Freie Wahl der Religion

Parodie zum Thema Freiheit/ Unfreiheit

von  Terminator

Vor zehn Jahren drückte ich aus Langeweile die Select-Taste hinter dem linken Ohr, und mir erschien im Geiste eine transparente Benutzeroberfläche. Ich stellte fürs Erste eine andere Helligkeit ein, veränderte die Farbsättigung, wählte dann die Taste "Optionen" und des Weiteren "Religion wählen". Ich dachte, Buddhismus wäre eine coole Religion, oder warum nicht Islam? Nein, dachte ich, ich wähle eine Religion, deren Anhänger die niedrigste Geburtenrate aufweisen, sprich im Durchschnitt die wenigsten Kinder auf diese glücksferne Welt setzen. Später besann ich mich und wählte die Religion mit den höchsten und komplexesten moralischen Werten, mit den größten Freiheiten und der konkretesten Bestimmung der Menschenwürde, mit der höchsten Autonomie des Menschen vor Gott, dem Staat und dem kulturellen Milieu, und so wurde ich Christ.

Das Christentum war gewitzt genug, nach der Aufklärung nicht auseinanderzubrechen, sondern alle Werte, alle kulturellen und ethischen Errungenschaften in sich aufzunehmen, die einst von nicht selten atheistischen Freigeistern aufopferungsvoll gegen das institutionelle Christentum durchgesetzt wurden. Wäre das Christentum sich treu geblieben und hätte auf seinen frühmittelalterlichen Werten beharrt, gäbe es heute entweder kein Christentum oder keine freiheitliche zivilisierte "westliche" Welt. Zur Koexistenz von Menschenrechten und Hexenverbrennung gehört jedenfalls mehr Phantasie, als eine Gesellschaft aushalten kann.

Da sich die Geschichte so und nicht anders abgespielt hat, ist heute Christsein kein Widerspruch zu den Menschenrechten, sondern deren Bestätigung, und darum bin ich Christ. Im Übrigen bin ich gegen Kopftücher in geschlossenen Ortschaften bei Tempo 120 und darüber, für den Verbot des Raucherverbots in Eckkneipen mit Muezzin, für die Gegner der Kreuze im Schwimmbad für Klassenzimmer mit Migrationshintergrund und gegen Regenwälder, die für überflüssige Bücher abgeholzt werden. Etwas ist mit mir nicht in Ordnung, wenn ich eine Religion praktiziere, die den ohne sie bereits bestehenden Werten und Normen nichts hinzufügt außer schlechten Märchen und phantasiearmen Mythen.

Moral ist etwas für Kinder, damit sie sich in einer Wertegemeinschaft sozialisieren können und diese, alsbald erwachsen, mittragen. Moral ist, was gut für das Ganze ist, den Einzelnen hält sie am Leben und am Funktionieren, sie gibt seinem individuellen Leben keinen besonderen Sinn. Wenn wir uns einigen, einander nicht umzubringen und gemeinsam in eine Rentenkasse einzuzahlen, dann brauchen wir dazu keine Religion, sondern das Wissen der Massenpsychologie und der Volkswirtschaftslehre.

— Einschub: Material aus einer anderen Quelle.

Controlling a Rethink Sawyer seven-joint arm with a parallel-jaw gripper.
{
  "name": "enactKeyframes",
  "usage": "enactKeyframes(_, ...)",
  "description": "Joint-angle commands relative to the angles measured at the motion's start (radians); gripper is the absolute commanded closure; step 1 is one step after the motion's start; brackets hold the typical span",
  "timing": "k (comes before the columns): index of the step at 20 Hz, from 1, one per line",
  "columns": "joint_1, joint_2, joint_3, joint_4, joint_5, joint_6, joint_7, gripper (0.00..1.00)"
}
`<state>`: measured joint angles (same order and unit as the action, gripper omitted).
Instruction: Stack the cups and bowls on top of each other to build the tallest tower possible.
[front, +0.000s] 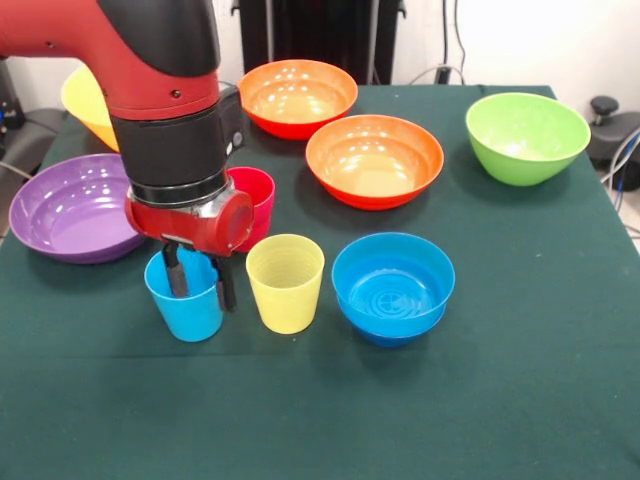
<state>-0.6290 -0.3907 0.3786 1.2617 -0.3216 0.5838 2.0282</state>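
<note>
The black pincer (199, 283) straddled the small ribbed light-blue plastic cup's (185, 300) rim, one finger inside, apparently poised to grip it for stacking; the translucent yellow cup (285, 282) stood at its three o'clock.

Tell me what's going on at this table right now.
The robot's hand is lowered onto the light blue cup, one finger inside it and one outside its rim. The yellow cup and blue bowl stand beside it, the red-pink cup behind. Nothing is stacked yet.

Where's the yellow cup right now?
Front view: yellow cup stands upright near centre, between the light blue cup on its left and the blue bowl.
</note>
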Motion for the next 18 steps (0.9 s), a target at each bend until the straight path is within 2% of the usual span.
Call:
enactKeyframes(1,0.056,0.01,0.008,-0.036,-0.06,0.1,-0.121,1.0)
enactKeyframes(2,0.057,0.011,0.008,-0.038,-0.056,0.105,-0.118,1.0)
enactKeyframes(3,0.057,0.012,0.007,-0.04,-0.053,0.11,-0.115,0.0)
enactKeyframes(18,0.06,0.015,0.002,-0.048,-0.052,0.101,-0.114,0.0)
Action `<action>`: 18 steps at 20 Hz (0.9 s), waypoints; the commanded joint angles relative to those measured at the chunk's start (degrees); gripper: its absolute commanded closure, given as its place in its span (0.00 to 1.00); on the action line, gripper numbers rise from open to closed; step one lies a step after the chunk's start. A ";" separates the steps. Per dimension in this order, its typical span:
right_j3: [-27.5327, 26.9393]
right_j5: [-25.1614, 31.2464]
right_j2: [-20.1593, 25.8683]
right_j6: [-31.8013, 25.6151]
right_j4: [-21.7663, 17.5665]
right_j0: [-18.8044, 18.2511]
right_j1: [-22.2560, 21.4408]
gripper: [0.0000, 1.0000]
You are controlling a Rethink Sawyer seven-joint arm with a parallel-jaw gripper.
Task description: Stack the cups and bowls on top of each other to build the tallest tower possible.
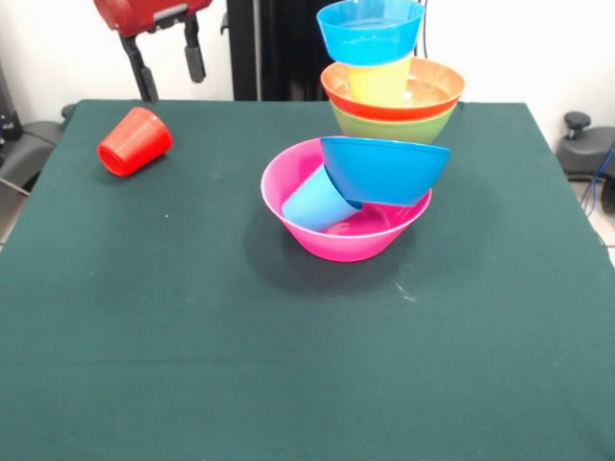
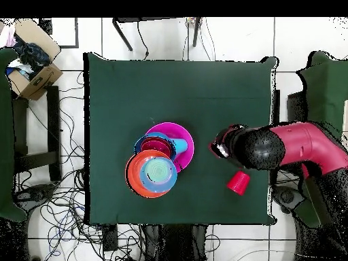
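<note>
Currently the gripper [image 1: 170, 65] is seen at the far left of the front view, raised above the table, w/ its two black fingers [image 1: 194, 56] spread apart and nothing held between them. On the dark green cloth-covered table [image 1: 192, 336] just below it, a glossy red plastic tapered cup [image 1: 135, 141] is laid on its side, mouth turned toward the near left; in the overhead view this cup [image 2: 238, 182] is found just beside the red arm [image 2: 306, 146].

Near the table's centre a large glossy pink plastic bowl [image 1: 317, 226] is placed upright. Inside it a light blue plastic cup [image 1: 318, 203] is tipped on its side, and a large blue plastic bowl [image 1: 384, 170] is rested tilted across the pink rim, on the right side.

Just behind, at the far side, a second stack is seen: a large green plastic bowl [image 1: 392, 127] at the bottom, a large orange plastic bowl [image 1: 432, 94] nested in it, a yellow plastic cup [image 1: 381, 83] stood upright inside that, and a small blue plastic bowl [image 1: 371, 31] perched on top. Whether this stack touches the pink bowl cannot be told.
</note>
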 commanded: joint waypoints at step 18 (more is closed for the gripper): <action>12.38 -13.61 -1.39 -6.78 -18.35 0.01 -4.60 0.00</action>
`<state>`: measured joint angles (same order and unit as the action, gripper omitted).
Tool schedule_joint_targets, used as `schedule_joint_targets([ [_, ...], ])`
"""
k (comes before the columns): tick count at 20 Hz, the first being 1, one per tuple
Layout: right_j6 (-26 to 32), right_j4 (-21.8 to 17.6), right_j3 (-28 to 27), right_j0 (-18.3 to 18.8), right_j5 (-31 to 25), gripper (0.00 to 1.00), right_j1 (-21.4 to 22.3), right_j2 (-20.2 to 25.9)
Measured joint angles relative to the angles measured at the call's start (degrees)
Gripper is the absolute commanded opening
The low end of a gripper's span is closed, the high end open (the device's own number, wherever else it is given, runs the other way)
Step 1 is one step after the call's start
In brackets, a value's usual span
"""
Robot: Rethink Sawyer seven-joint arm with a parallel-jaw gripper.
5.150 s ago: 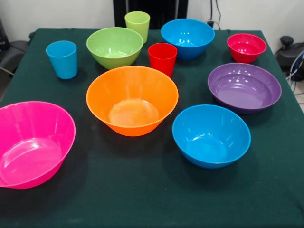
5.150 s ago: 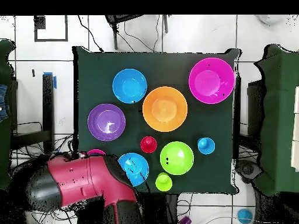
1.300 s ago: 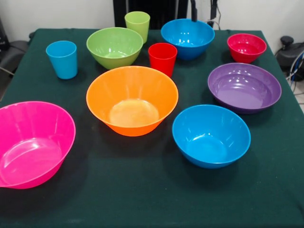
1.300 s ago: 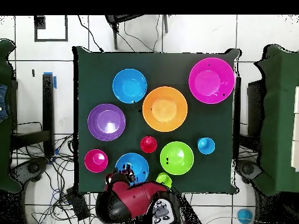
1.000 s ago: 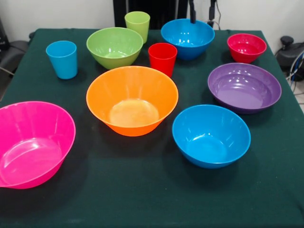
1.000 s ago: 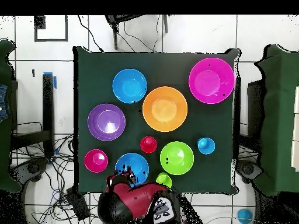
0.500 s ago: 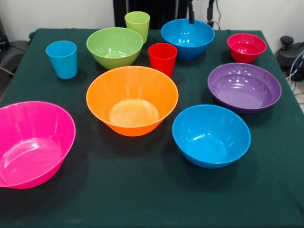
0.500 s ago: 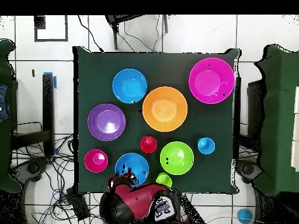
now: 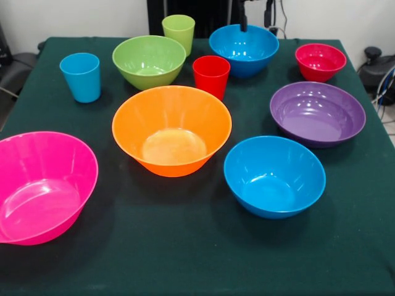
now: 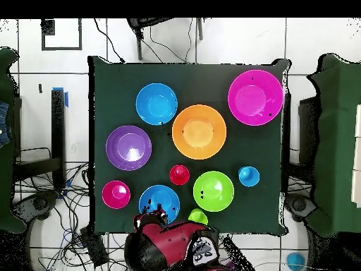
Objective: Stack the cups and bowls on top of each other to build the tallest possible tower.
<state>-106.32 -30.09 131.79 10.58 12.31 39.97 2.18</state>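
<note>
All bowls and cups stand apart on the green cloth; nothing is stacked. The big orange bowl [image 9: 171, 129] [image 10: 199, 131] sits mid-table, with the pink bowl [image 9: 40, 185] front left and a blue bowl [image 9: 274, 176] front right. Behind are the purple bowl [image 9: 317, 113], small red bowl [image 9: 320, 61], second blue bowl [image 9: 243, 49] [image 10: 159, 201] and lime green bowl [image 9: 149, 61]. The red cup [image 9: 211, 75], light blue cup [image 9: 81, 76] and lime green cup [image 9: 178, 32] [image 10: 198, 216] stand upright. My gripper [image 9: 255, 13] is open and empty, its tips above the second blue bowl's rear rim.
In the overhead view the red arm [image 10: 169, 243] hangs over the table's bottom edge and hides part of the lime green cup. Cables lie on the tiled floor around the table. A dark chair [image 9: 12, 68] stands off the table's left side.
The arm has swung in from the table's corner to behind the second blue bowl. Over the last second the gripper tips have drifted slightly left in the front view. Bowls and cups are unmoved.
</note>
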Motion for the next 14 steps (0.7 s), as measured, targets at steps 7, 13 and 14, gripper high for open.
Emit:
schedule_joint_targets([
  [7,0.0,-0.4,0.0,-0.4,0.0,1.00,0.0,0.0],
  [13,0.0,-0.3,0.2,-0.7,0.0,1.00,1.0,0.0],
  [14,0.0,-0.1,0.3,-0.6,0.0,1.00,1.3,0.1],
])
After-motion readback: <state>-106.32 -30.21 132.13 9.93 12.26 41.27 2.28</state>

Religion hingegen ist der Egoismus in Reinform, so pur, dass er glänzt.

Religion beantwortet mir die Frage, woher ich - ich als der ich als ich bin, nicht als homo sapiens - komme, wohin ich - ich persönlich - gehe, wer und was ich bin. Moral brauche ich, um geregelt und gesittet leben zu können, Religion brauche ich, um in Würde sterben zu können. Sobald es persönlich wird, sobald es mir in meiner geistigen Privatsphäre um mich selbst geht, um den Sinn meines Lebens, um meinen persönlichen Umgang mit meiner Sterblichkeit, muss der religiösen Toleranz gekündigt und der Relativismus über den Haufen gescheitert werden. Ich bin Christ, weil ich mich so entschieden habe. Für mich. Der somit persönliche Charakter meiner Auffassung davon, wo ich herkomme, wo ich hingehe und was ich bin, ist, anders als es scheint, genau das Gegenteil eines Relativismus, der jedem seine Wahrheit zugesteht. Ob der homo sapiens vom Affen oder vom Fisch abstammt, ist interessant, mir aber letztlich egal; was mich persönlich nach meinem irdischen Ableben erwartet oder worin mein persönlicher Sinn des Lebens besteht, ist - süßer, nicht bitterer - Ernst. Ich kann in dem, was ich für mich persönlich glaube, keine Rücksicht auf Ethik, Moral oder Recht nehmen, kann in meiner Einsamkeit angesichts des Todes mit niemandem solidarisch sein und habe beim Sterben kein Recht auf Leben und im Jenseits keine Menschenrechte.